Susan langsung mengganti dressnya dengan yang ditunjukkan oleh stylist itu. Susan keluar.

"Tuan, ini bagaimana? Untuk makan malam nanti?" Tanya pelayan itu kepada agung. Agung mengangguk.

"Bagus. Ganti dengan dress biasa saja. Belajar pakai heels dulu setelah itu kita ke restoran, makan dulu. Setelah itu latihan lagi."

Itu yang mau Susan katakan. Sejak pagi dia belum sempat makan, sampai siang, eh tapi tadi makan sedikit kue di tempat spa. Tapi bagi susah itu hanya cemilan yang lewat ke lambungnya saja. Sama sekali tak mengenyangkan.
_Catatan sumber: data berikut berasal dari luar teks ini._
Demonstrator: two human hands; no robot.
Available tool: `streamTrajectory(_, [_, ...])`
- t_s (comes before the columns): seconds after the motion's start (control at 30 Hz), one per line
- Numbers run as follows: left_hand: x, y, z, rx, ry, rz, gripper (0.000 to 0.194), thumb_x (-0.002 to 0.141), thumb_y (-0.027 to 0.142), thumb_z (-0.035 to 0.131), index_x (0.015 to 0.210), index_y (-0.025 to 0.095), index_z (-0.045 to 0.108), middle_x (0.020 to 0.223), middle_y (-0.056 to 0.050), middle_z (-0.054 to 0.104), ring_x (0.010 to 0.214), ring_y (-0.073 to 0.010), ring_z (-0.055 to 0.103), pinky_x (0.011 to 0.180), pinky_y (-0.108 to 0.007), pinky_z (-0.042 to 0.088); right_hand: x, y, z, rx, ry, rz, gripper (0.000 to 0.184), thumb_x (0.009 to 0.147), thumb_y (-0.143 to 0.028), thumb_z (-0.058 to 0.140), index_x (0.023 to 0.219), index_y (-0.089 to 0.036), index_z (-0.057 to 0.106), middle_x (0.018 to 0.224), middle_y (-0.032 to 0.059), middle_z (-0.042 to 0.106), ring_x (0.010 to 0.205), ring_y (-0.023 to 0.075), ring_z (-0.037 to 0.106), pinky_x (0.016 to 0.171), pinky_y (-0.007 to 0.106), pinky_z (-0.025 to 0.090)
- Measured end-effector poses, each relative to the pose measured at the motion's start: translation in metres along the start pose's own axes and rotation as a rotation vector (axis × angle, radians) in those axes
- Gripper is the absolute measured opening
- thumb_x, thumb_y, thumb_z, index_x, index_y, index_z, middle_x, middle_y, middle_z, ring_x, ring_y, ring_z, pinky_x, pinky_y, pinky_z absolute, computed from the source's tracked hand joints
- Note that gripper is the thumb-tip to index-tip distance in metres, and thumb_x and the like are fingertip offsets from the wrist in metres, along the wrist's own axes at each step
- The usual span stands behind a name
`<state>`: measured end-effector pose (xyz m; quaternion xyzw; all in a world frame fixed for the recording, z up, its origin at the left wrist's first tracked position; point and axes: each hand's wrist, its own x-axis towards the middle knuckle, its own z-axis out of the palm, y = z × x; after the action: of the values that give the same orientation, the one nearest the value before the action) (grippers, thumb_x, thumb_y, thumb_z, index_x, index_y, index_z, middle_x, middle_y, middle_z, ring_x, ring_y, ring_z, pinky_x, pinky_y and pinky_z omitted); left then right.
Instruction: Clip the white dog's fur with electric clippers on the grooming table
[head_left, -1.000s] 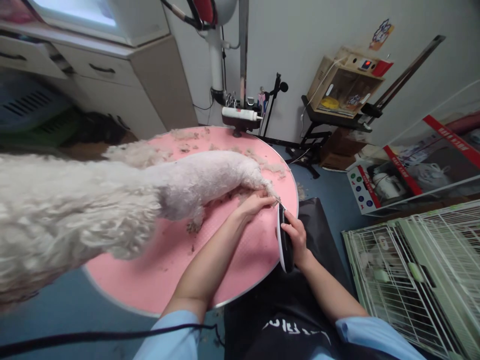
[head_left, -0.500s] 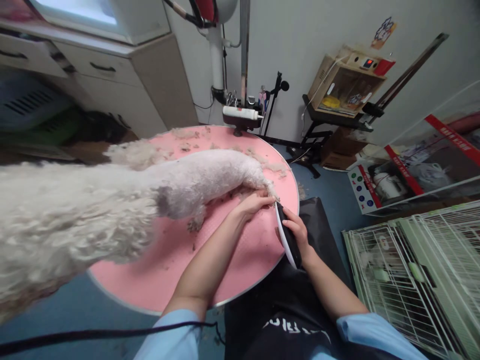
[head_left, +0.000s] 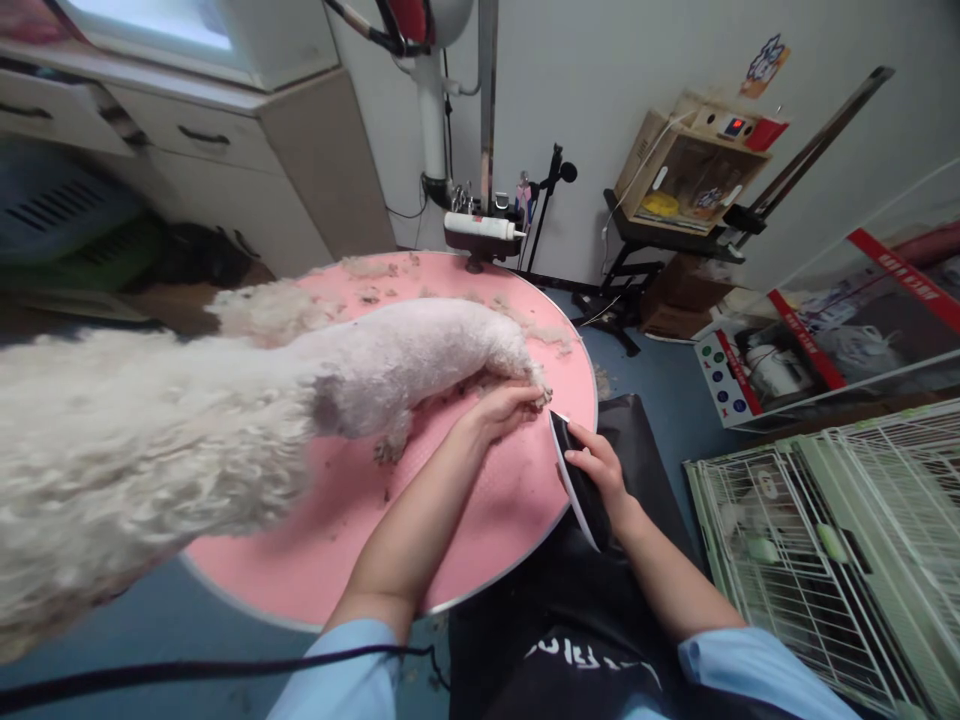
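A white dog (head_left: 409, 350) stands on a round pink grooming table (head_left: 480, 530); its back half is shaved short, while the coat nearer me at the left is long and curly. My left hand (head_left: 504, 410) is closed around one of its paws (head_left: 543, 394) near the table's right edge. In my right hand (head_left: 602, 468) is a black and white hair clipper (head_left: 581, 490), its head pointing at the paw with a small gap between. Another paw (head_left: 390, 450) rests on the table. My left fingertips are partly hidden by the paw.
Cut fur (head_left: 274, 310) lies about the table's far side. A holder with a white bottle (head_left: 480, 226) and scissors stands at the far edge, by a metal post (head_left: 487, 130). Wire cages (head_left: 795, 550) are at the right. A black cable (head_left: 225, 668) crosses in front.
The clipper and my right hand have drawn back slightly from the paw, down and to the right. My left hand has shifted only a little at the paw, whose toes now show more.
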<state>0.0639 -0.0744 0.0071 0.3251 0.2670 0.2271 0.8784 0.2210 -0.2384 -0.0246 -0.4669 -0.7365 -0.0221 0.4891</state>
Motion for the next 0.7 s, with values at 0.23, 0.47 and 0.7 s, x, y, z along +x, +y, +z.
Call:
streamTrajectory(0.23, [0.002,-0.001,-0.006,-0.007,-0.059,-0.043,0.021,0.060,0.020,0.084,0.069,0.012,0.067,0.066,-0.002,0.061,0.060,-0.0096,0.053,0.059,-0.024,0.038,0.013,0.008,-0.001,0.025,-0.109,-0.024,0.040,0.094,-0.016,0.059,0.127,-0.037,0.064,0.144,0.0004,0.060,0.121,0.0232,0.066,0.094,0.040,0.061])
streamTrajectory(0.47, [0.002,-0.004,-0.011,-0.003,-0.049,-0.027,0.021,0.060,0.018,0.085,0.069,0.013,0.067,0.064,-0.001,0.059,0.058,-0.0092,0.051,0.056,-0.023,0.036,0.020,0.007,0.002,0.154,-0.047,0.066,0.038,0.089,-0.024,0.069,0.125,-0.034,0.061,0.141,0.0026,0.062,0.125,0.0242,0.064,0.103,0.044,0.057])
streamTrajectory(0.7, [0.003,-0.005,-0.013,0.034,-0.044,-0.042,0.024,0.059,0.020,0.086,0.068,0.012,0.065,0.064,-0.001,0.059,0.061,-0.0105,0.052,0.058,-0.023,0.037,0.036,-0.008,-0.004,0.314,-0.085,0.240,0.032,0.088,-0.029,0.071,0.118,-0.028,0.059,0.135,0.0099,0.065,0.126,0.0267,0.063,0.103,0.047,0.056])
Susan mengangguk. Dia kembali masuk ke ruang ganti. Dia memakai dress ringan yang sudah disiapkan. Dress penjang lutut, kebawah sedikit dengan warna soft, krem, dengan bunga-bunga kecil.

"Pakai ini dulu."

Agung juga yang memilihkan sepatunya. Tapi Susan memakai sandal jepit. Dia menaruhnya di depan kaki Susan begitu Susan keluar dari ruang ganti.

"Iya tuan."

Susan pun memakai sepatu flatnya. Agung mengandeng susah ke restoran. Dia hanya tinggal melewati beberapa pintu dari salon.

"Mulai jadi prisilia." Kata agung kepada Susan.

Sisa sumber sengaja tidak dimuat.